Proteolytic Cleavage of Proteins
Proteolytic cleavage is the specific cleavage of proteins by proteases, resulting in the generation of smaller protein fragments. This modification can activate or inactivate proteins, regulate protein-protein interactions, and produce bioactive peptides. Examples of proteolytic cleavage include the activation of zymogens into active enzymes and the processing of precursor proteins into mature forms, such as the conversion of proinsulin to insulin.
The Role of Disulphide Linkages In Protein Conformation
In post-translational modification (PTM), disulphide bond formation is a critical process that occurs in the maturation of many secretory and membrane proteins. Disulphide bonds are covalent bonds formed between two cysteine residues within a protein, and they play a crucial role in stabilizing the protein’s structure and function.
Oxidative Environment
Disulphide bond formation primarily occurs in the endoplasmic reticulum (ER), which provides an oxidative environment necessary for the process. The ER contains enzymes and cofactors that promote the formation of disulfide bonds, such as protein disulphide isomerase (PDI) and oxidized glutathione (GSSG).
Signal Peptide Cleavage
Many secretory and membrane proteins are synthesized with a signal peptide, which directs their transport into the ER. Upon entry into the ER, the signal peptide is cleaved off by a signal peptidase, exposing the newly synthesized protein to the ER lumen.
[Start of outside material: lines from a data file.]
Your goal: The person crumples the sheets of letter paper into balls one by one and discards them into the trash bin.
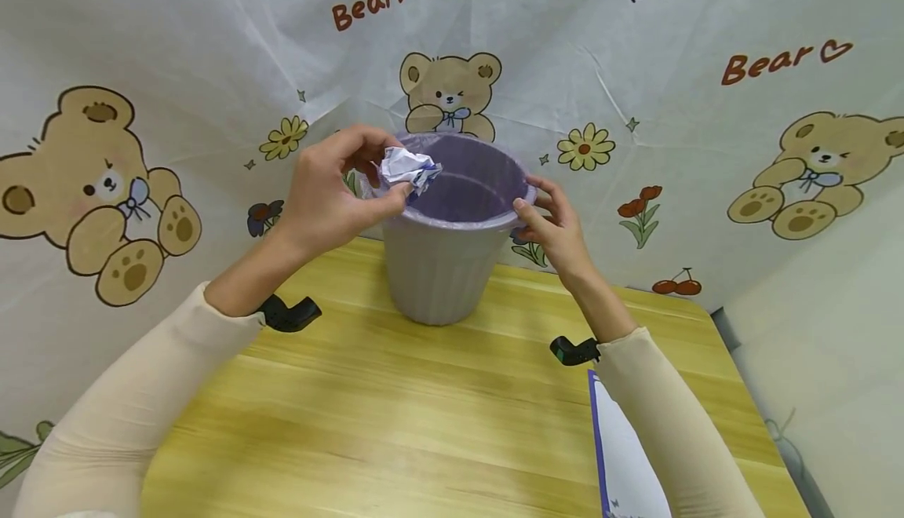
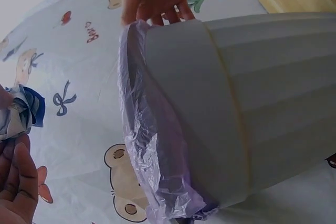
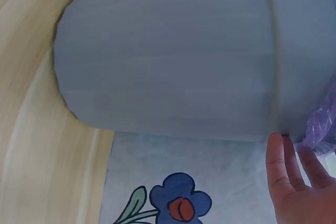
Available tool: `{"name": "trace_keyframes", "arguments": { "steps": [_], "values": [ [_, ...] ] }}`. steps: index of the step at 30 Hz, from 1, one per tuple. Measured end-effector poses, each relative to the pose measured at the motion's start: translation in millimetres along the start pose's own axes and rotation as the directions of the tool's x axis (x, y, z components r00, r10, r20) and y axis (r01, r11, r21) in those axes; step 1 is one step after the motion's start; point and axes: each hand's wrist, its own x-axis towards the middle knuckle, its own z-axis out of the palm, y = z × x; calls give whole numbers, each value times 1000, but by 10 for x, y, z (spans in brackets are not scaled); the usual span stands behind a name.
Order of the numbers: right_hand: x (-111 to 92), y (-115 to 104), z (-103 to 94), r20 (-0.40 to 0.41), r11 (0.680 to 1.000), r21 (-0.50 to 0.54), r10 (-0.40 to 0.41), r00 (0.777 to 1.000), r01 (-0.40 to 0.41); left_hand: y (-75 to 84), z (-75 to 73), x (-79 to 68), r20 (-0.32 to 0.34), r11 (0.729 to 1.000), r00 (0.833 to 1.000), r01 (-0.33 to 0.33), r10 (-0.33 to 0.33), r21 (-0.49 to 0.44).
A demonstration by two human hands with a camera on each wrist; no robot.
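A grey ribbed trash can (image 1: 439,275) stands upright on the table, lined with a thin purple plastic bag (image 2: 149,145) folded over its rim. My left hand (image 1: 332,192) pinches a crumpled ball of white and blue paper (image 1: 406,166) between thumb and fingers, above the left side of the can's rim. On the opposite side, my right hand (image 1: 554,227) holds the rim, thumb on top and fingers against the outer wall. From the right wrist view, the fingers (image 3: 278,166) of that hand touch the can just below the bag's edge.
The wooden table (image 1: 395,416) reaches back to a white cloth backdrop (image 1: 537,31) printed with bears and flowers. A white sheet with a purple edge (image 1: 625,447) lies at the table's right, partly under the right forearm. Each wrist carries a black camera mount (image 1: 291,314).
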Motion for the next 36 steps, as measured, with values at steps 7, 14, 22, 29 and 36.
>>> {"name": "trace_keyframes", "arguments": {
  "steps": [7, 14, 22, 29, 36],
  "values": [
    [-3, -1, 1, -3, 1000, -2, 4, 1000, -4, -68, 21, 112, -4, 999, 1000, 24, -24, 30],
    [-11, 2, -10, -12, 1000, 3, 15, 1000, -15, -72, 57, 226, -25, 1000, 1000, 4, -4, 8],
    [-10, -2, 4, -14, 1000, 15, 22, 1000, -22, -96, 103, 363, -29, 997, 997, 68, -69, -29],
    [2, 12, 12, -10, 999, 25, 28, 1000, -27, -86, 170, 435, -3, 983, 990, 136, -138, -122],
    [-4, 14, 6, -17, 999, 33, 31, 999, -31, -137, 274, 573, 3, 979, 986, 168, -169, -113]
  ]
}}
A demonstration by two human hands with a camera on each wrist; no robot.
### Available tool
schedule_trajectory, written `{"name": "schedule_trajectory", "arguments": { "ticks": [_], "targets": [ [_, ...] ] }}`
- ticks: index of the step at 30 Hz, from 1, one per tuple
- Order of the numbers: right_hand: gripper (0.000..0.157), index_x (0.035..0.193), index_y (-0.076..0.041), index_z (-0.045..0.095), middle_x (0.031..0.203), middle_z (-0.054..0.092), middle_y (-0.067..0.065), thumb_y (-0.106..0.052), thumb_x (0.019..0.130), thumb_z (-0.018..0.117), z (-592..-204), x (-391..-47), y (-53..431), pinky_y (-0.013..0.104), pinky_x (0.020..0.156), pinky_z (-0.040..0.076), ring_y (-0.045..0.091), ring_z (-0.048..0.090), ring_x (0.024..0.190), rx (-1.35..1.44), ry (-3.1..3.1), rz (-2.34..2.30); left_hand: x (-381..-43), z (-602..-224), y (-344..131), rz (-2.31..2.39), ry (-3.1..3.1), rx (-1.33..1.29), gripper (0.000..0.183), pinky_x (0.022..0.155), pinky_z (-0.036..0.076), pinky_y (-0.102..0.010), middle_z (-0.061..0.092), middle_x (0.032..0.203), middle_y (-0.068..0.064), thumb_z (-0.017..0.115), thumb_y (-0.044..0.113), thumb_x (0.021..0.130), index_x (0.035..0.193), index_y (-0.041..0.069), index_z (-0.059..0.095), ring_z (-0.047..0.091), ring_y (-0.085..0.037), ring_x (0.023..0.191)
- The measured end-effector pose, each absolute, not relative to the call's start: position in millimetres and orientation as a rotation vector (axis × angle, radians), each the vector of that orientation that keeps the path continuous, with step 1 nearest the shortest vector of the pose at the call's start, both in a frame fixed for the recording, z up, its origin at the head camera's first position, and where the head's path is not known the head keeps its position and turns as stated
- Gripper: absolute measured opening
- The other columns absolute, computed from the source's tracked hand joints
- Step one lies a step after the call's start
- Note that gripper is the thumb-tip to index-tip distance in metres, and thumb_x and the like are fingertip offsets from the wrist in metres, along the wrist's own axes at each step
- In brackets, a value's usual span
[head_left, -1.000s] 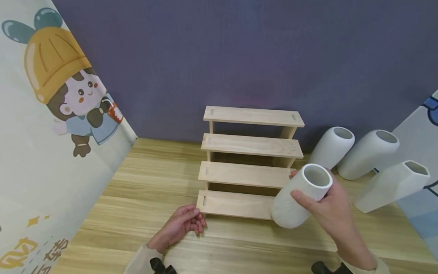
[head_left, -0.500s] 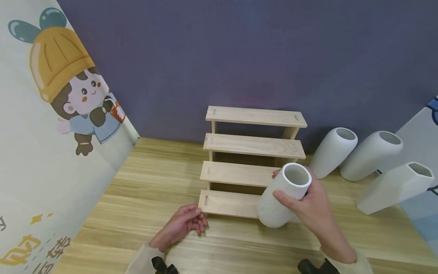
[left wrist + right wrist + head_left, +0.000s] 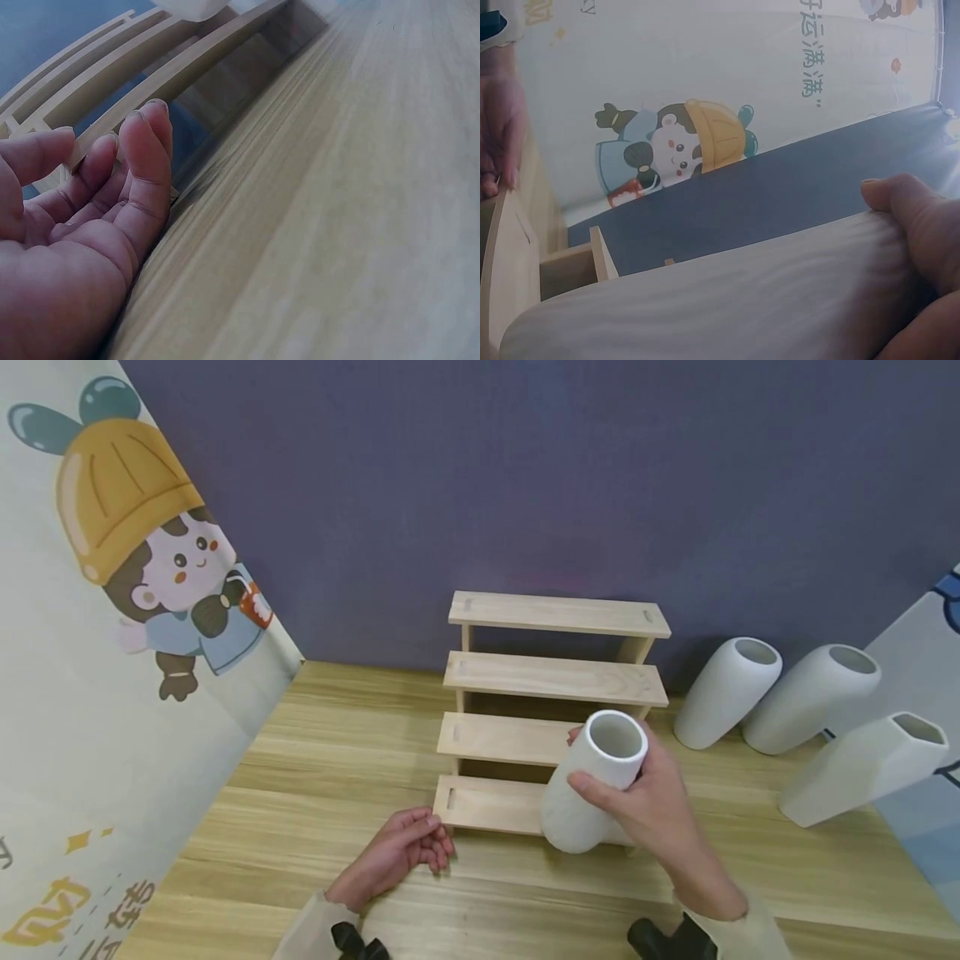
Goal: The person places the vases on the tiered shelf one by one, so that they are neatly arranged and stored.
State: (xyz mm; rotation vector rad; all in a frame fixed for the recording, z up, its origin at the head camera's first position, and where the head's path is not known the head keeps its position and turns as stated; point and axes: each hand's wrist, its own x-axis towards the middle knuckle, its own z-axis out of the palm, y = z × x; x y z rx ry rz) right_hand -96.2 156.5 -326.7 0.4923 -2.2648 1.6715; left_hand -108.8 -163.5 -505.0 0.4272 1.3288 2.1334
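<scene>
My right hand [image 3: 656,797] grips a white ceramic vase [image 3: 577,806] near its round open mouth, thumb on the near side. The vase leans, with its base at the right part of the lowest step of a wooden four-step display rack [image 3: 487,802]. In the right wrist view the vase's ribbed side [image 3: 727,300] fills the lower part, under my thumb. My left hand [image 3: 405,843] holds the front left corner of that lowest step. The left wrist view shows the thumb at the step's corner [image 3: 79,154] and curled fingers under it.
Three more white vases stand right of the rack: two round ones [image 3: 727,693] [image 3: 810,702] at the back and an angular one [image 3: 862,768] closer. A dark blue backdrop [image 3: 562,477] rises behind the wood-grain table [image 3: 315,760]. A printed cartoon panel [image 3: 90,660] bounds the left side.
My right hand has carried the vase leftward along the front of the rack's lowest step. The left hand has stayed at the step's corner.
</scene>
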Motion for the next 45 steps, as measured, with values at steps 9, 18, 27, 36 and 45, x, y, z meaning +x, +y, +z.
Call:
{"name": "schedule_trajectory", "arguments": {
  "ticks": [9, 18, 27, 36, 45],
  "targets": [
    [0.049, 0.118, 0.000, 0.059, 0.103, 0.072, -0.012, 0.007, 0.074, 0.080, -328, -102, 142, 0.020, 0.082, 0.054, 0.005, 0.067, 0.093, 0.519, -2.246, 1.717, -110, -505, -163, 2.140, 1.323, 0.431, 0.024, 0.068, 0.058, -0.019, 0.074, 0.094, 0.001, 0.039, 0.017, 0.109, 0.100, 0.010, 0.060, 0.070, -0.007, 0.079],
    [0.049, 0.120, -0.001, 0.058, 0.106, 0.072, -0.006, 0.002, 0.077, 0.081, -328, -107, 128, 0.024, 0.082, 0.055, 0.006, 0.067, 0.094, 0.545, -2.264, 1.746, -110, -505, -163, 2.128, 1.331, 0.421, 0.026, 0.068, 0.058, -0.019, 0.074, 0.092, 0.002, 0.039, 0.017, 0.109, 0.099, 0.011, 0.062, 0.070, -0.006, 0.078],
    [0.051, 0.120, -0.002, 0.058, 0.107, 0.070, 0.012, -0.001, 0.076, 0.083, -328, -113, 110, 0.026, 0.081, 0.056, 0.008, 0.065, 0.093, 0.604, -2.251, 1.730, -109, -502, -164, 2.127, 1.330, 0.407, 0.028, 0.067, 0.058, -0.019, 0.075, 0.092, 0.002, 0.037, 0.017, 0.109, 0.098, 0.011, 0.062, 0.070, -0.006, 0.077],
    [0.054, 0.122, -0.004, 0.058, 0.106, 0.069, 0.013, -0.007, 0.075, 0.085, -327, -119, 91, 0.029, 0.078, 0.056, 0.011, 0.064, 0.091, 0.624, -2.250, 1.756, -109, -503, -164, 2.135, 1.316, 0.410, 0.028, 0.068, 0.058, -0.019, 0.075, 0.092, 0.002, 0.035, 0.014, 0.109, 0.099, 0.011, 0.061, 0.070, -0.006, 0.077],
    [0.057, 0.123, -0.003, 0.058, 0.107, 0.069, 0.015, -0.006, 0.073, 0.085, -328, -123, 77, 0.032, 0.079, 0.056, 0.017, 0.064, 0.093, 0.597, -2.265, 1.772, -108, -502, -163, 2.129, 1.321, 0.409, 0.027, 0.068, 0.058, -0.019, 0.074, 0.092, 0.002, 0.035, 0.014, 0.109, 0.100, 0.011, 0.060, 0.070, -0.006, 0.078]
  ]
}}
Formation of disulphide bonds
Inside the ER lumen, the protein folds, and disulfide bond formation takes place. This process is facilitated by the action of PDI and other ER-resident oxidoreductases. PDI catalyzes the oxidation of cysteine residues, transferring disulphide bonds between cysteine pairs or between different protein molecules. The precise mechanism by which PDI achieves this is still under investigation but most likely involves a series of thiol-disulfide exchange reactions.
Isomerization and Proofreading
During disulfide bond formation, incorrect or non-native disulfide bonds can form due to the presence of multiple cysteine residues within a protein. PDI can act as an isomerase, rearranging these incorrect disulfide bonds to form the correct ones. This proofreading process ensures that the protein attains its native conformation.
Quality Control
The ER has a stringent quality control system that monitors protein folding and ensures that only properly folded proteins proceed through the secretory pathway. Proteins that fail to form correct disulphide bonds or attain the appropriate structure may be retained in the ER, refolded, or targeted for degradation to maintain cellular homeostasis.
Disulphide Bond Reduction
In some cases, disulphide bonds may need to be reduced to allow further modifications or to enable protein unfolding and degradation. This reduction is facilitated by ER-resident enzymes like PDI, which can break disulphide bonds, converting them into free cysteine residues.
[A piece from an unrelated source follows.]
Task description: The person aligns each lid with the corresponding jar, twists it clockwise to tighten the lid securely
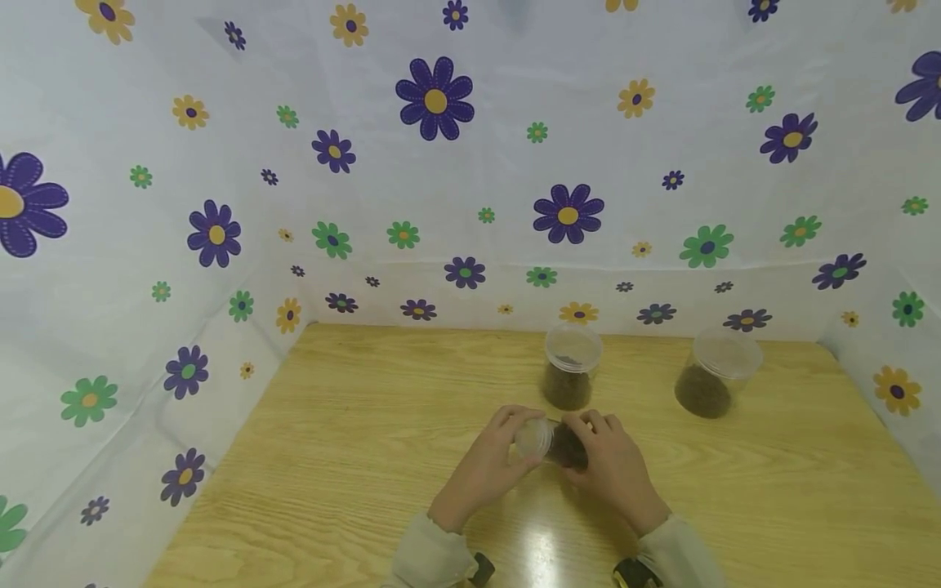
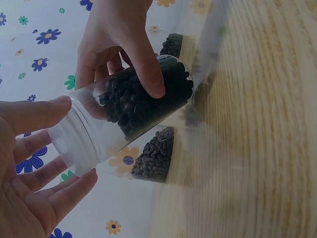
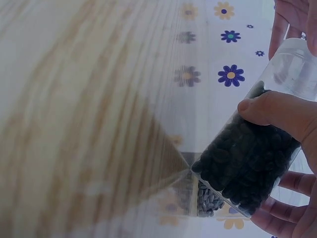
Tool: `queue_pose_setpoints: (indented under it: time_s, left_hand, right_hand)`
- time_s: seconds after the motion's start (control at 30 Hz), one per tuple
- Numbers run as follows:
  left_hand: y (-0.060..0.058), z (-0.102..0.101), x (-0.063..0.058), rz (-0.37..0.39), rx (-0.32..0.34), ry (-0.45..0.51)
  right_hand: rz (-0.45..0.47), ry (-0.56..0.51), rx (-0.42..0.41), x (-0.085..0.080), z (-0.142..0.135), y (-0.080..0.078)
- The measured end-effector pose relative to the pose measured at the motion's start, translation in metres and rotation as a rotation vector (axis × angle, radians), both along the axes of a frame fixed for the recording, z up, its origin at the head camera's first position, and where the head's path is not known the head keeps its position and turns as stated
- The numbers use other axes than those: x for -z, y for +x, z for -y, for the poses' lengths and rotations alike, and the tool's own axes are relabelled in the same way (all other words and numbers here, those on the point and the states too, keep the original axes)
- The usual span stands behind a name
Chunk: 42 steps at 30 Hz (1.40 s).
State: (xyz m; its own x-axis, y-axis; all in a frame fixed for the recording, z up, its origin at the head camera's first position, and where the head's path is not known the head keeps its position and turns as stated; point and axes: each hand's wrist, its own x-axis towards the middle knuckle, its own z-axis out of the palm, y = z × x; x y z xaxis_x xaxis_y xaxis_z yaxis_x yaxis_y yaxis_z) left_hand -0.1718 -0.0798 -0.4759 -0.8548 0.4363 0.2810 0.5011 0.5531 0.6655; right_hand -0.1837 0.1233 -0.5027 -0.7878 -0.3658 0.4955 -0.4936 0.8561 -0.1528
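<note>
A clear plastic jar [image 2: 143, 106] part-filled with black beans is held tilted between both hands over the wooden table. My left hand [image 1: 488, 461] grips its white translucent lid [image 2: 74, 141], thumb on one side and fingers on the other. Around the bean-filled body, my right hand [image 1: 610, 465] has its thumb [image 3: 272, 111] across the front and fingers behind. The lid sits on the jar's mouth, pointing left in the head view. One lower corner of the jar is close over the tabletop in the right wrist view.
Two more clear jars with lids stand behind on the wooden table [image 1: 367, 425]: one with dark contents [image 1: 568, 388] just beyond the hands, another [image 1: 703, 390] farther right. White flower-patterned cloth [image 1: 500, 163] borders the table at the back and sides.
</note>
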Motion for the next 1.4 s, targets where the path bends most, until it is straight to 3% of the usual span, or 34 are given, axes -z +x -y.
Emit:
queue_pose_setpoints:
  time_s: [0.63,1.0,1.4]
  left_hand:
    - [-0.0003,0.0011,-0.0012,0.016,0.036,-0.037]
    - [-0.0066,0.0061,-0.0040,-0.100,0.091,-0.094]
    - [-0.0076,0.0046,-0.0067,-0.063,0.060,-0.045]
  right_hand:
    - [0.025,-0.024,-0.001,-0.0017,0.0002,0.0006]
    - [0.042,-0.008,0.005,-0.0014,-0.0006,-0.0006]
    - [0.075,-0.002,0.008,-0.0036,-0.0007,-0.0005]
Post-Translational Modification of Proteins
Post-translational modification is essential for the proper functioning and regulation of proteins in cells. They expand the functional diversity of the proteome by adding chemical modifications that alter protein structure, stability, localization, and interaction properties. Phosphorylation, glycosylation, acetylation, methylation, ubiquitination, and proteolytic cleavage are just a few examples of the wide range of post-translational modifications that occur in cells. Understanding the roles and dynamics of these modifications is crucial for unraveling complex cellular processes and developing therapeutic strategies targeting specific PTMs.